(WHAT YOU WILL DO)
Output the entries below word for word, stopping once the line containing "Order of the" is done, and omit each picture.

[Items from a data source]
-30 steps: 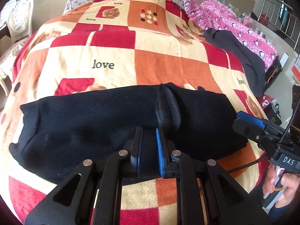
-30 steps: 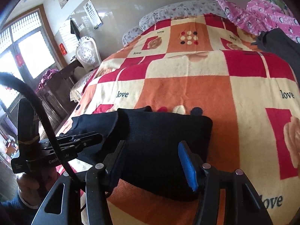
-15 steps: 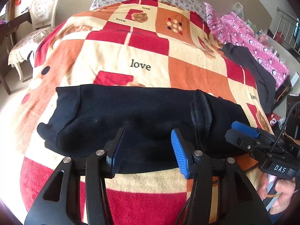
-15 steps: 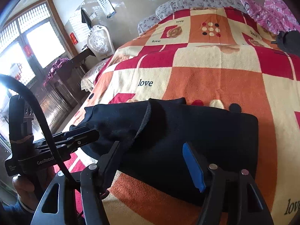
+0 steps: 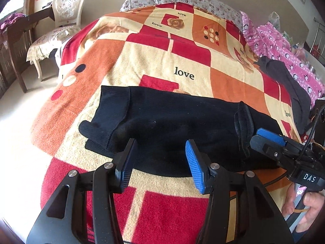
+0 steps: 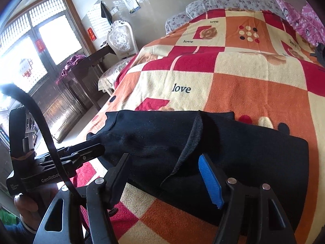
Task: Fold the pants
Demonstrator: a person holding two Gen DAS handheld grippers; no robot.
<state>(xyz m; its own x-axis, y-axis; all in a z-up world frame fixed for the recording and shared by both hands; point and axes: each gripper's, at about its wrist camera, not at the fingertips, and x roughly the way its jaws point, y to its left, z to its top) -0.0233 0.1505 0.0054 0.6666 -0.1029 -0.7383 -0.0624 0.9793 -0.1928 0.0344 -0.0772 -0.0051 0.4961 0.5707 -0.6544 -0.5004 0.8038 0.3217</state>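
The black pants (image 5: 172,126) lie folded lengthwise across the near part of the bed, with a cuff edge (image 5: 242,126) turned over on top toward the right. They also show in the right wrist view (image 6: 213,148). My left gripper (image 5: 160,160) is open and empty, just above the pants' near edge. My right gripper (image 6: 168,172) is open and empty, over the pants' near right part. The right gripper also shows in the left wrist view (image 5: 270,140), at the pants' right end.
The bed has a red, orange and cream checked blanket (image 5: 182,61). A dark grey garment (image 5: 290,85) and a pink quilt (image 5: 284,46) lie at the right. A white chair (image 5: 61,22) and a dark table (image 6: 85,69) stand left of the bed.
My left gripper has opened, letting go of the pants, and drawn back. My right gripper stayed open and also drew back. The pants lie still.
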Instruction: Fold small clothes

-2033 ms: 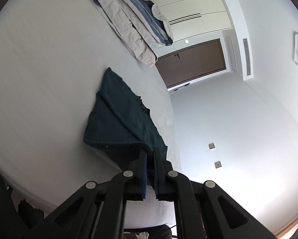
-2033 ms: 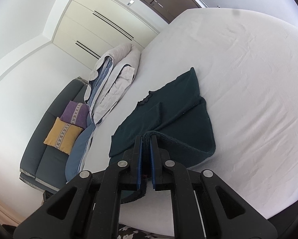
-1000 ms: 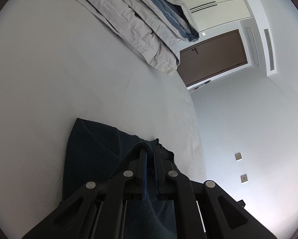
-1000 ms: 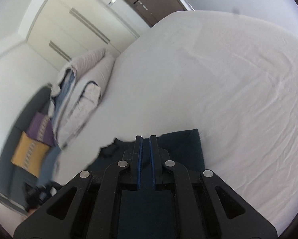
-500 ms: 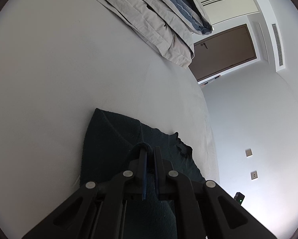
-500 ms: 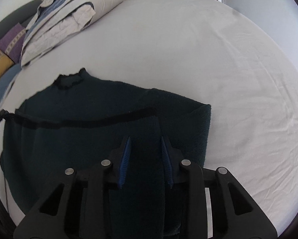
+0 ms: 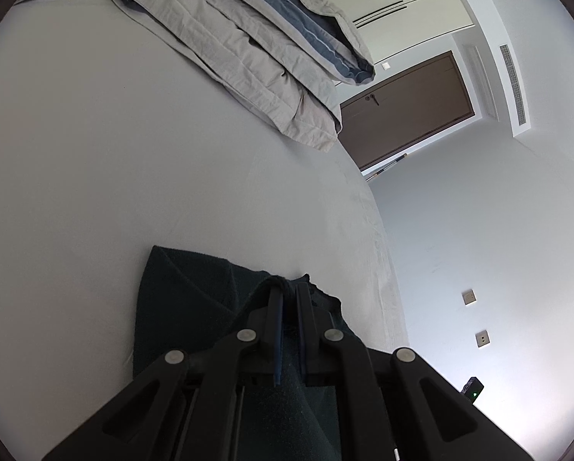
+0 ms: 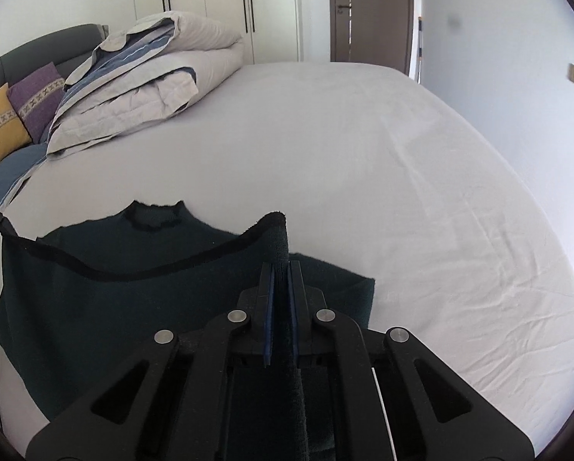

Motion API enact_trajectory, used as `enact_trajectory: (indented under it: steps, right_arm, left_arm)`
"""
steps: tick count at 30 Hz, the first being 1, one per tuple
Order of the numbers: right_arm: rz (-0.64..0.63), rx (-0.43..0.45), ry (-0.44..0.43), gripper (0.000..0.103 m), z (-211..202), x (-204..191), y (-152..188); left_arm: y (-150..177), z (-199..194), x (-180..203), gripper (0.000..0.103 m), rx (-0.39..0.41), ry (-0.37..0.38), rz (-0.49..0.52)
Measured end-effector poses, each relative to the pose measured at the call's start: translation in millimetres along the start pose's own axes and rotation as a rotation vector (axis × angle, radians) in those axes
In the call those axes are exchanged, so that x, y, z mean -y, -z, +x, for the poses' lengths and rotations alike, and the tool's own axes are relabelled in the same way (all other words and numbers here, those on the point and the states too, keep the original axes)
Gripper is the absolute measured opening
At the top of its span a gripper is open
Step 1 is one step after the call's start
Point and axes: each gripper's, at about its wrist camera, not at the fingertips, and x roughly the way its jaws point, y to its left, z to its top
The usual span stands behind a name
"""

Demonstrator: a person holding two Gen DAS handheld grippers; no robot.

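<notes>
Both claws, the left claw and the right claw, are clamping the hem of the dark green sweater lying near on the bed. Judging it best: keeping the hem taut, carrying it level toward the far collar.

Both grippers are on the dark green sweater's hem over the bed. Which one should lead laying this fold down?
Probably the right gripper. Its jaws have just closed on the dark green sweater hem, with the collar and bare bed ahead. The left gripper, also shut on the hem, sees less.
</notes>
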Motion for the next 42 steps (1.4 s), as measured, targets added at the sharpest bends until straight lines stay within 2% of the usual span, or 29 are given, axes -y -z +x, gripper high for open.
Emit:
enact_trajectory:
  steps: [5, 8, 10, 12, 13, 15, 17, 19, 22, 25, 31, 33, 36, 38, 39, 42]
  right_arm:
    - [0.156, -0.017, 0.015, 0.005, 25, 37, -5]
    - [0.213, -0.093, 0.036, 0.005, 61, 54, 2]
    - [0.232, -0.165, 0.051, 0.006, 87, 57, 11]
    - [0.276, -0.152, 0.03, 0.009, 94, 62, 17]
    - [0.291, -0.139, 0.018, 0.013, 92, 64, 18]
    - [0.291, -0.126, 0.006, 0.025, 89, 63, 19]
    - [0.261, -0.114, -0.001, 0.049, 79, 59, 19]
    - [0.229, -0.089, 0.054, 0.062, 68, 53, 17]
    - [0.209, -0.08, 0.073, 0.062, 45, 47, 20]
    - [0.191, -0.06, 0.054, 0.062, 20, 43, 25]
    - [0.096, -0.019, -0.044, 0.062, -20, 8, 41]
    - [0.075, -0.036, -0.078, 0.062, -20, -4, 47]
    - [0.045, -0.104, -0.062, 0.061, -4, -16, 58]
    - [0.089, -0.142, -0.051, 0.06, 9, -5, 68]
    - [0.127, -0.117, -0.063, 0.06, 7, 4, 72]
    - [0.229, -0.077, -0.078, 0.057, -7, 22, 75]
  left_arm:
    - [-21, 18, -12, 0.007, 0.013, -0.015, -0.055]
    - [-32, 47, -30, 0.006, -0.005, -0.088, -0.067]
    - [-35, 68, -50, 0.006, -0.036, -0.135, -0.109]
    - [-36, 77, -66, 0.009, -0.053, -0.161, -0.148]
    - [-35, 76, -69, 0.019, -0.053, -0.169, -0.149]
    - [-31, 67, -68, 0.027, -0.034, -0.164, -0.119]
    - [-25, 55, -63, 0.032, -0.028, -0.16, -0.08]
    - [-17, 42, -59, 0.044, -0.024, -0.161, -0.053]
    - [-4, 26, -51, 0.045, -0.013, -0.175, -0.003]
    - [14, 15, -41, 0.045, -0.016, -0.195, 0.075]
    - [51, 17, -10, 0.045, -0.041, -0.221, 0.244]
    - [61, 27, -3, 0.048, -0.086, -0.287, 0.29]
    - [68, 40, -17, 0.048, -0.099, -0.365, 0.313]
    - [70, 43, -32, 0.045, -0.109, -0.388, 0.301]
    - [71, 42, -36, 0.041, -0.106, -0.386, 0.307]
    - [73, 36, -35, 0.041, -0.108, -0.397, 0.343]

(SOLUTION BELOW)
-30 steps: 
-30 steps: 
-15 steps: 
-15 steps: 
+0 steps: 
+0 steps: 
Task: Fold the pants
Demonstrator: a person holding two Gen DAS handheld grippers; no robot.
<state>(xyz m; its own x-axis, y-axis; all in a z-up world frame fixed for the recording and shared by both hands; point and axes: each gripper's, at about its wrist camera, not at the fingertips, and x roughly the way its jaws point, y to its left, z to its top) -0.0233 0.1505 0.0054 0.6666 -0.1029 -0.7383 -0.0624 0.9793 -0.1928 0.0344 -0.0772 -0.0051 0.4961 0.5707 -0.6544 -0.5004 0.8038 0.3217</state>
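The black pants (image 5: 172,126) lie folded lengthwise across the near part of the bed, with a cuff edge (image 5: 242,126) turned over on top toward the right. They also show in the right wrist view (image 6: 213,148). My left gripper (image 5: 160,160) is open and empty, just above the pants' near edge. My right gripper (image 6: 168,172) is open and empty, over the pants' near right part. The right gripper also shows in the left wrist view (image 5: 270,140), at the pants' right end.
The bed has a red, orange and cream checked blanket (image 5: 182,61). A dark grey garment (image 5: 290,85) and a pink quilt (image 5: 284,46) lie at the right. A white chair (image 5: 61,22) and a dark table (image 6: 85,69) stand left of the bed.
My left gripper has opened, letting go of the pants, and drawn back. My right gripper stayed open and also drew back. The pants lie still.
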Instruction: Fold small clothes

-2033 ms: 
-2033 ms: 
-1000 ms: 
-1000 ms: 
-500 ms: 
-500 ms: 
+0 ms: 
+0 ms: 

Motion API enact_trajectory, used as `enact_trajectory: (indented under it: steps, right_arm, left_arm)`
"""
steps: tick count at 30 Hz, the first being 1, one per tuple
Order of the numbers: right_arm: rz (-0.64..0.63), rx (-0.43..0.45), ry (-0.44..0.43), gripper (0.000..0.103 m), z (-211..202), x (-204..191), y (-152..188); left_arm: y (-150..177), z (-199..194), x (-180..203), gripper (0.000..0.103 m), rx (-0.39..0.41), ry (-0.37..0.38), rz (-0.49..0.52)

The exercise is now finished.